Генерал по-прежнему сидел на дороге; с тупым и равнодушным видом рассматривал автомат.
— Да я тебя… — раскатилось сзади, — под трибунал! Стрелок говнистый! Генерал сраный! — этот был толстомордым, в зимнем камуфляже, с двумя большими звездами на погончиках. — Да тебя сюда для чего поставили? Коньяк жрать?..
Потом, слегка успокоившись, толстомордый, прошипев напоследок: "развелось тут у вас тыловых генералов", спросил у кого-то:
— В кого он палил?
— Собака тут, товарищ генерал-лейтенант… — пояснил офицер. — Здоровенная такая, как лев. Высунула морду из-за забора, да как рыкнет.
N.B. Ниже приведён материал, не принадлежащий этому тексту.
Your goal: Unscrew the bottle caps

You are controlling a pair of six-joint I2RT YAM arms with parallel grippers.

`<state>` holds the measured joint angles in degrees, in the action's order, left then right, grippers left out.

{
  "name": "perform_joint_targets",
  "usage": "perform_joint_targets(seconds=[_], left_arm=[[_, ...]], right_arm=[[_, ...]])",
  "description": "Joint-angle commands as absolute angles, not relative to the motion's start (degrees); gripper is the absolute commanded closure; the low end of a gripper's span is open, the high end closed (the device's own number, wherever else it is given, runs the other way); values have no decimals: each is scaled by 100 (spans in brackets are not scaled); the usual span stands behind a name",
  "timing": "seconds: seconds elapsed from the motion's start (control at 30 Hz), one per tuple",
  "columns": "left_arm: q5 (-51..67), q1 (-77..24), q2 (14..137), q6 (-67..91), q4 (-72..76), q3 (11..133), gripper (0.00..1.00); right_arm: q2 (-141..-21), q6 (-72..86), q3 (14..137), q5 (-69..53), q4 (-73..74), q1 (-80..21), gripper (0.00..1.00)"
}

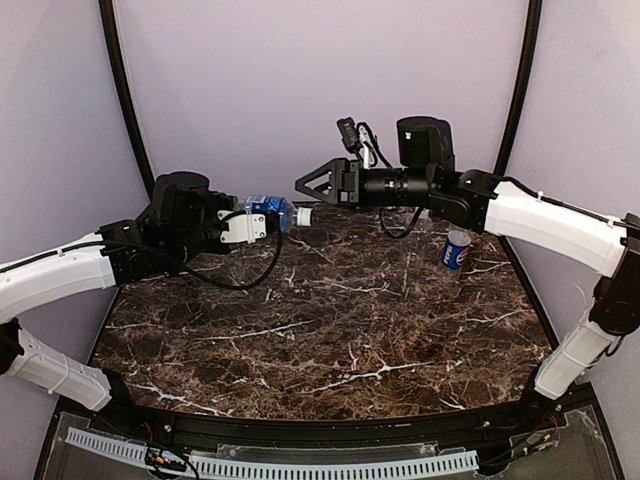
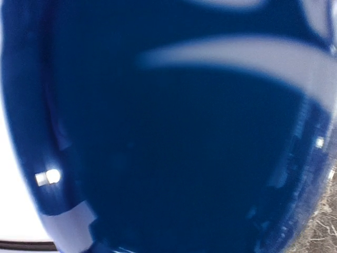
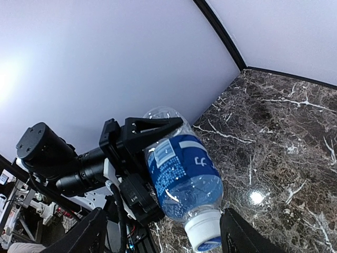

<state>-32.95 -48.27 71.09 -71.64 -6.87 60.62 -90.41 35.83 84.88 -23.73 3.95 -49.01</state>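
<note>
A clear bottle with a blue label [image 1: 268, 208] hangs level above the table's far left, its base end held by my left gripper [image 1: 256, 213], which is shut on it. Its white cap [image 1: 303, 215] points right. In the right wrist view the same bottle [image 3: 181, 174] fills the middle, and its cap [image 3: 204, 232] sits between the spread fingers of my right gripper [image 3: 163, 221], which is open and not touching it. From above, that gripper [image 1: 305, 190] hovers just over the cap. In the left wrist view only the blue label [image 2: 168, 147] shows. A Pepsi-label bottle [image 1: 457, 248] stands at the far right.
The dark marble table [image 1: 330, 330] stretches toward the near edge. Pale curved walls with black ribs [image 1: 125, 100] close in the back and sides. A black cable [image 1: 250, 280] droops from the left wrist over the tabletop.
</note>
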Motion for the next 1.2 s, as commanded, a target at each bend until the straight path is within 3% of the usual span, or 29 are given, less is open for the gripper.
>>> perform_joint_targets(seconds=[0.0,0.13,0.3,0.83,0.9,1.0,1.13,1.17], left_arm=[[-3652,-4842,6996,-7470,-75,6062,76],[-3631,-4843,7009,-7471,-26,6056,76],[-3616,-4841,7018,-7473,-24,6053,76],[-3518,-4877,6963,-7493,-21,6041,77],[-3497,-4873,6949,-7497,-22,6019,77],[-3482,-4888,6944,-7504,-18,5997,77],[-3465,-4900,6948,-7522,-24,5978,77],[-3463,-4898,6944,-7523,-25,5973,77]], right_arm=[[-9065,3797,8243,-2611,359,-4847,27],[-9098,3921,8078,-2967,176,-4843,31],[-9091,4020,7948,-3077,-124,-4810,45],[-9502,4114,8083,-3191,-344,-4625,42],[-9472,4133,8039,-3190,-415,-4615,47],[-9433,4149,7995,-3173,-465,-4606,62],[-9383,4165,7941,-3214,-504,-4594,69],[-9371,4166,7918,-3243,-516,-4598,78]])
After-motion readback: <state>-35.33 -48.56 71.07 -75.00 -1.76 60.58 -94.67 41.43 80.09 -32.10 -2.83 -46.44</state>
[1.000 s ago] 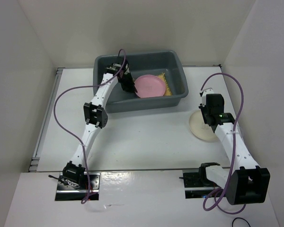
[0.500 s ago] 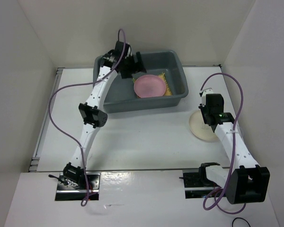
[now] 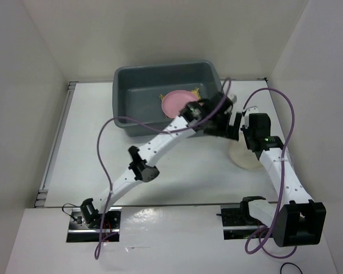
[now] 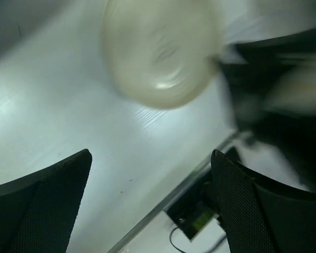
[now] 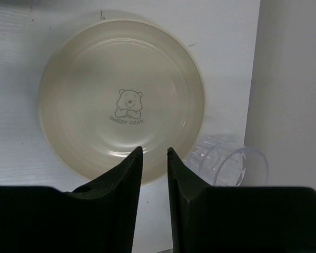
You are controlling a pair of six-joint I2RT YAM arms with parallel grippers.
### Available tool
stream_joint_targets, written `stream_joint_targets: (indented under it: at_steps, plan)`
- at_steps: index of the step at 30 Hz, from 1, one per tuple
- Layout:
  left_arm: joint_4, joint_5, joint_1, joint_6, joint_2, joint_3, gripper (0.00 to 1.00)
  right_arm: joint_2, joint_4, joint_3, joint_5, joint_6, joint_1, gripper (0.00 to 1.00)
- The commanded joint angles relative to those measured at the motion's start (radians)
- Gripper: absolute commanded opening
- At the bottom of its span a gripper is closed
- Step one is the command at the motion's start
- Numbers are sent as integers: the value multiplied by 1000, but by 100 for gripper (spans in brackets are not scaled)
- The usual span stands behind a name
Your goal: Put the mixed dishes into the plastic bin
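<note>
Pink plate (image 3: 176, 103) is in the bin (image 3: 136, 97), lying on the placemat (image 3: 195, 92), of which only a few yellow edges peek out around it. The cream plate (image 5: 121, 95) is not in there; it sits flat on the table (image 3: 177, 165) to the right of the bin, with a clear cup (image 5: 226, 163) on its side just beside it, up against the wall.

Left arm reaches across the front of the bin toward that plate. The left gripper (image 4: 151, 154) has its jaws spread wide with nothing between them, just bare table. Its own camera is badly smeared, so the plate is only a pale blob past the fingertips.

The right gripper (image 5: 154, 151) hangs over the near edge of the cream plate with its jaws almost together, a thin gap left between them and nothing caught in it. Honestly can't tell from this angle whether the tips touch the plate or float above it.
</note>
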Motion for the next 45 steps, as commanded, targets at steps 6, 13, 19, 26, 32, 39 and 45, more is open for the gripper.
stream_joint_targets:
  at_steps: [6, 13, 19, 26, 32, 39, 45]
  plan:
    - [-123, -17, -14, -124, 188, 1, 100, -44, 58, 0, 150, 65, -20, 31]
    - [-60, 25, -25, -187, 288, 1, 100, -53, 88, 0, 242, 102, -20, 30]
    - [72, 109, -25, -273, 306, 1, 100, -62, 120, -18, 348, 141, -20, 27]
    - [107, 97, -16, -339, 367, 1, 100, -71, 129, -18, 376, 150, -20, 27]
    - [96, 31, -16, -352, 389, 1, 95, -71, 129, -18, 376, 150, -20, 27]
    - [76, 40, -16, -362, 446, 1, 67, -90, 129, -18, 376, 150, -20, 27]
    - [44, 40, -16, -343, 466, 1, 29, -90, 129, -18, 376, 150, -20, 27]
Ну, товарищ генерал-майор по нему и вдарили.
— Кто ему автомат дал?
Из кучки омоновцев нехотя отозвались:
— Ну, я… Только я не давал…
Омоновец замолчал, не зная, как объяснить, что его автомат сначала оказался в руках какого-то странного местного жителя, — вырвал он его из рук, что ли, в суматохе? — а потом уже — у генерал-майора.
— Записать фамилию… Нет, всех переписать! Лично разбираться буду, — приказал толстомордый. — А что там с собакой?
Один из военных заглянул через забор.
— Сдохла псина. Вон, забор весь в дырах.
— Собака на цепи?
— Никак нет…
— Зайди в дом, выясни, почему.
Толстомордый мельком глянул вокруг:
— Значит, так. Отставить операцию. Жителей — по домам. Пройти по всем переулкам, выяснить, нет ли пострадавших. Гильзы соберите. А ты…
Он повернулся к генерал-майору.
— Иди в машину. Пиши подробный рапорт.
— Какой ещё рапорт? — нехотя отозвался тот, все ещё сидя на дороге.
— Такой… Как хрен кривой! — вполголоса отозвался толстомордый.
— А ты мне не указ, — тускло промямлил Лавров.
— Вот и жаль, что не указ. А то бы я тебя сейчас рядом с этим псом положил, — проскрежетал всё так же вполголоса генерал-лейтенант.
Из-под забора просачивалась кровь, и сугроб становился розовым. Генерал-майор Лавров не без труда поднялся: штаны у него были мокрыми. Поглядел вокруг, удручённо развёл руками.
— Товарищ генерал-лейтенант! Мальчонка там! — испуганно крикнул кто-то.
Толстомордый тяжело глянул на Лаврова.
— Живой?
— Ранен, вроде…
— Тьфу, твою мать!.. Пойдём во двор.
* * *
Алёнка торопливо накинула курточку, выскользнула во двор. Ворота были открыты. Она выглянула: в переулке, неподалёку от её дома, толпилось множество людей, больше всего — военных. Бабы нигде не было видно.
Алёнка вернулась, заперла входную дверь, ключ положила под коврик. И выбежала за ворота.
* * *
Генерал-майору Лаврову просто повезло. При советской власти он тихо и мирно трудился в Пятом отделе, почитывал запрещённые книжки, изданные "Посевом" и рукописи полусумасшедших студентов, возомнивших себя борцами за права человека. Настоящих антисоветчиков, связанных с зарубежной агентурой, среди его подопечных не было. Да и откуда им быть в тихом областном центре, не избалованном вниманием столиц? Но, конечно, приходилось бдить. Брать на заметку. Работать с комсомольскими вожаками. Ну, и вообще.